EXERCISE: What you give back must match the data character for character.

RAW DATA:

- - -

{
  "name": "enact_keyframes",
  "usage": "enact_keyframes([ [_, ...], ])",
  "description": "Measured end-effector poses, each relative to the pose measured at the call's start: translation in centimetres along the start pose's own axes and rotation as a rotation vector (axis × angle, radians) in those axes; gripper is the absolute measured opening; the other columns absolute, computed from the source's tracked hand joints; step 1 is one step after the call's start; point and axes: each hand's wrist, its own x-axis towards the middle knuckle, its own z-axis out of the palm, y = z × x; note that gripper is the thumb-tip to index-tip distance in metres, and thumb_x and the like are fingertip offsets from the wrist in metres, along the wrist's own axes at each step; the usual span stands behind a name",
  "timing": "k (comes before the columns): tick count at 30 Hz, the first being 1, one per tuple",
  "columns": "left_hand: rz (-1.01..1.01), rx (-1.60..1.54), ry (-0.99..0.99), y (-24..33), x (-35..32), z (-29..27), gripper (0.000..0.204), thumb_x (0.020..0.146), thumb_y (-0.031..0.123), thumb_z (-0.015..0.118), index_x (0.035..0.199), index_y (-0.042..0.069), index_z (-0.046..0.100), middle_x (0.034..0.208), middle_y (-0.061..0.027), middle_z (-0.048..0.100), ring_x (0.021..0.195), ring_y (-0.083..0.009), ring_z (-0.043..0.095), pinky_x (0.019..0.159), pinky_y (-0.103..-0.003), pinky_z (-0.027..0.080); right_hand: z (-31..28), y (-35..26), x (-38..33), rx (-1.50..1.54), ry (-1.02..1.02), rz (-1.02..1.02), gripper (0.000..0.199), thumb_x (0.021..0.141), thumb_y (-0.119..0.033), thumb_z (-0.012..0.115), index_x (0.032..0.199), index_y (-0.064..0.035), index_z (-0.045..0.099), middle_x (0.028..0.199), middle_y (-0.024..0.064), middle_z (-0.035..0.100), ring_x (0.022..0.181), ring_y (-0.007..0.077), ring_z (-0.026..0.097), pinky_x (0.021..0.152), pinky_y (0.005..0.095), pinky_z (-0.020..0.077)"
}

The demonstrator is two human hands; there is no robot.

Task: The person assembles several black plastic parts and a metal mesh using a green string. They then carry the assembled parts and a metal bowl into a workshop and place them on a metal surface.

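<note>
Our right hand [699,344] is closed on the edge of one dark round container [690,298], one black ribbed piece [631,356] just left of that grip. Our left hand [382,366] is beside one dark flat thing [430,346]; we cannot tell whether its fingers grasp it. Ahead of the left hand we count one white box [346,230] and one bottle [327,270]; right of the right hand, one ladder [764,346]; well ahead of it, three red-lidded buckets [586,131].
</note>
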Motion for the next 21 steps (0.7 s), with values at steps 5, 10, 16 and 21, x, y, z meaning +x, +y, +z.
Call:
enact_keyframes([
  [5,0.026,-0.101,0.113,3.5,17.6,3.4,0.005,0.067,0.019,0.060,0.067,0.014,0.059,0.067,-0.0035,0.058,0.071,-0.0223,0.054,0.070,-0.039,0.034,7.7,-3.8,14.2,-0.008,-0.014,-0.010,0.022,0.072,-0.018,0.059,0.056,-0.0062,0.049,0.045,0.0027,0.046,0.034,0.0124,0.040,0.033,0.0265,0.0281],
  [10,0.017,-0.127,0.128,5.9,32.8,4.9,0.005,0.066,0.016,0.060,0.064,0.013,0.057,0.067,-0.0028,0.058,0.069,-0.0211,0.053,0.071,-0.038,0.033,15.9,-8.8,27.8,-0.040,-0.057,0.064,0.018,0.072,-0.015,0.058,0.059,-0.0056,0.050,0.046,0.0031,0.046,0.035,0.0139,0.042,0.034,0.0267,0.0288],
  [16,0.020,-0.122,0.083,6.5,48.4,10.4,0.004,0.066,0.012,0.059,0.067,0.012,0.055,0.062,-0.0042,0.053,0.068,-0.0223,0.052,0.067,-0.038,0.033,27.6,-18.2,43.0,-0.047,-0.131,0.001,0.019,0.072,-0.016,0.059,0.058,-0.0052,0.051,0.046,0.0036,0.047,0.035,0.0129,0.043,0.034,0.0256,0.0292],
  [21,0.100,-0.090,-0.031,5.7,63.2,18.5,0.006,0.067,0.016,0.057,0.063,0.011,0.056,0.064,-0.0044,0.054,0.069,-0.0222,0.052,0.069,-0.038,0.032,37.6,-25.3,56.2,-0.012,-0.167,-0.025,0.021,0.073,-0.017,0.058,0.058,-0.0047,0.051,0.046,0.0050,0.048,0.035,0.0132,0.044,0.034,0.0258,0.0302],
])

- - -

EXPECTED OUTPUT:
{
  "name": "enact_keyframes",
  "usage": "enact_keyframes([ [_, ...], ])",
  "description": "Measured end-effector poses, each relative to the pose measured at the call's start: translation in centimetres along the start pose's own axes and rotation as a rotation vector (axis × angle, radians) in those axes; gripper is the absolute measured opening; the other columns absolute, computed from the source's tracked hand joints; step 1 is one step after the call's start; point and axes: each hand's wrist, its own x-axis towards the middle knuckle, its own z-axis out of the palm, y = z × x; note that gripper is the thumb-tip to index-tip distance in metres, and thumb_x and the like are fingertip offsets from the wrist in metres, along the wrist's own axes at each step; the usual span stands behind a name",
  "timing": "k (comes before the columns): tick count at 30 Hz, the first being 1, one per tuple",
  "columns": "left_hand: rz (-1.01..1.01), rx (-1.60..1.54), ry (-0.99..0.99), y (-24..33), x (-35..32), z (-29..27), gripper (0.000..0.204), thumb_x (0.020..0.146), thumb_y (-0.031..0.123), thumb_z (-0.015..0.118), index_x (0.035..0.199), index_y (-0.042..0.069), index_z (-0.046..0.100), middle_x (0.034..0.208), middle_y (-0.061..0.027), middle_z (-0.048..0.100), ring_x (0.021..0.195), ring_y (-0.083..0.009), ring_z (-0.043..0.095), pinky_x (0.019..0.159), pinky_y (-0.103..-0.003), pinky_z (-0.027..0.080); right_hand: z (-31..28), y (-35..26), x (-38..33), rx (-1.50..1.54), ry (-1.02..1.02), rz (-1.02..1.02), gripper (0.000..0.199), thumb_x (0.021..0.141), thumb_y (-0.119..0.033), thumb_z (-0.012..0.115), index_x (0.032..0.199), index_y (-0.064..0.035), index_z (-0.045..0.099), middle_x (0.028..0.199), middle_y (-0.024..0.064), middle_z (-0.035..0.100), ring_x (0.022..0.181), ring_y (-0.007..0.077), ring_z (-0.026..0.097), pinky_x (0.021..0.152), pinky_y (0.005..0.095), pinky_z (-0.020..0.077)"
}

The demonstrator is two human hands; there is no robot.

Task: The person assembles several black plastic parts and a metal mesh using a green string. They then carry the assembled parts and a metal bowl into a workshop and place them on a metal surface.

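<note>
Our right hand [699,344] is closed on the edge of one dark round container [690,298], one black ribbed piece [631,356] just left of that grip. Our left hand [382,366] is beside one dark flat thing [430,346]; we cannot tell whether its fingers grasp it. Ahead of the left hand we count one white box [346,230] and one bottle [327,270]; right of the right hand, one ladder [764,346]; well ahead of it, three red-lidded buckets [586,131].
</note>
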Motion for the next 21 steps (0.7 s), with values at steps 5, 10, 16 and 21, x, y, z meaning +x, +y, +z.
Call:
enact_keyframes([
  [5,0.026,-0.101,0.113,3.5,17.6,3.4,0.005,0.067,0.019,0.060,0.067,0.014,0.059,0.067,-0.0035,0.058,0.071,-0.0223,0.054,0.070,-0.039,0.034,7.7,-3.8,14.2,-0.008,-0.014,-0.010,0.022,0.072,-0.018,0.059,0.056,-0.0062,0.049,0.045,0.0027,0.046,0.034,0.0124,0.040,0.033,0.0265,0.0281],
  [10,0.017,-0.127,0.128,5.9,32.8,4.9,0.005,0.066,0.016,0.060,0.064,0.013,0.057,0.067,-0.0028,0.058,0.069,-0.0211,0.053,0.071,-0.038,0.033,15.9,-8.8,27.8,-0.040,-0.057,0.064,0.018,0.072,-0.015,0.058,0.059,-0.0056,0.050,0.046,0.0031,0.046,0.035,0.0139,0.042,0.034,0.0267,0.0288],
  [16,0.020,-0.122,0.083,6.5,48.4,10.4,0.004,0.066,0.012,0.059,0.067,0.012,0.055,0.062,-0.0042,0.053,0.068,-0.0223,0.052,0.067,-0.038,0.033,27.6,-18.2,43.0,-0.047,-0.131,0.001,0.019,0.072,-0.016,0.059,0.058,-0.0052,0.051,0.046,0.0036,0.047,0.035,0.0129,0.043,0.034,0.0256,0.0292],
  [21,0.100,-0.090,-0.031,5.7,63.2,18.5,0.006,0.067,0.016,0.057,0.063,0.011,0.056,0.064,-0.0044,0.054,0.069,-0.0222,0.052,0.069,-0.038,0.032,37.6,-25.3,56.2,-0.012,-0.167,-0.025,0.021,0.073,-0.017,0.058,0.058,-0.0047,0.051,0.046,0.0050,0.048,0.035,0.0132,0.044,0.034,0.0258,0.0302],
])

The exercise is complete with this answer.